Further explanation of the institutional sectors and financial instruments included in Figure 1 can be found on our website.

Interpreting Figure 1:

In the national accounts, all financial instruments have an economic owner – the people or entities that are considered to hold the asset – and all financial instruments (except monetary gold) have counterparty relationships – the people or entities that are considered to hold the liability. For example, when a private individual deposits cash in a bank account, the national accounts balance sheets record a number of things simultaneously, as follows:

  • a decrease in the amount of cash the person holds as a financial asset
  • an increase in the amount of cash the bank holds as a financial asset
  • an increase in the amount of deposits the person holds as a financial asset
  • an increase in the amount of deposits the bank holds as a financial liability

While the national accounts record the counterparties’ transactions separately, the from-whom-to-whom accounts link the asset and liability holders.

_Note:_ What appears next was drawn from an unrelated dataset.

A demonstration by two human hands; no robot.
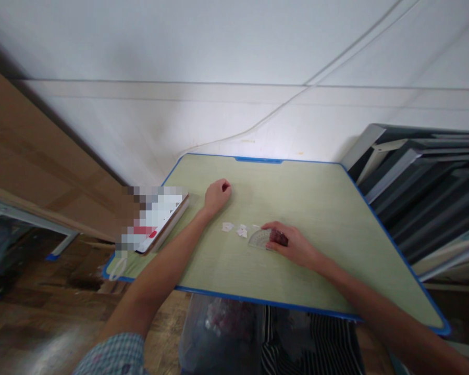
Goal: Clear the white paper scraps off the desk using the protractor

The Sankey diagram in Figure 1 illustrates this example, where the private individual appears in the households (HH) sector on the right hand side and the bank appears in the monetary financial institutions (MFI) sector on the left. If you hover the mouse over the left hand side of the savings instrument in Figure 1, this shows the total amount of liabilities held by the MFI sector in deposits. If you hover over the right hand side of the savings instrument in Figure 1, this shows the total amount of assets in deposits held by each counterpart sector. From this figure we can see that the households are relatively small depositors with the majority of the deposits to the MFI sector made by entities outside of the UK.

There are also bar charts embedded within the interactive, known as a tooltip, which show the underlying time series data of each thread. In Figure 1, by hovering on the right hand side of the interactive, we can see that the total assets held by the households sector in deposits is £1,258 billion for 2016, for example.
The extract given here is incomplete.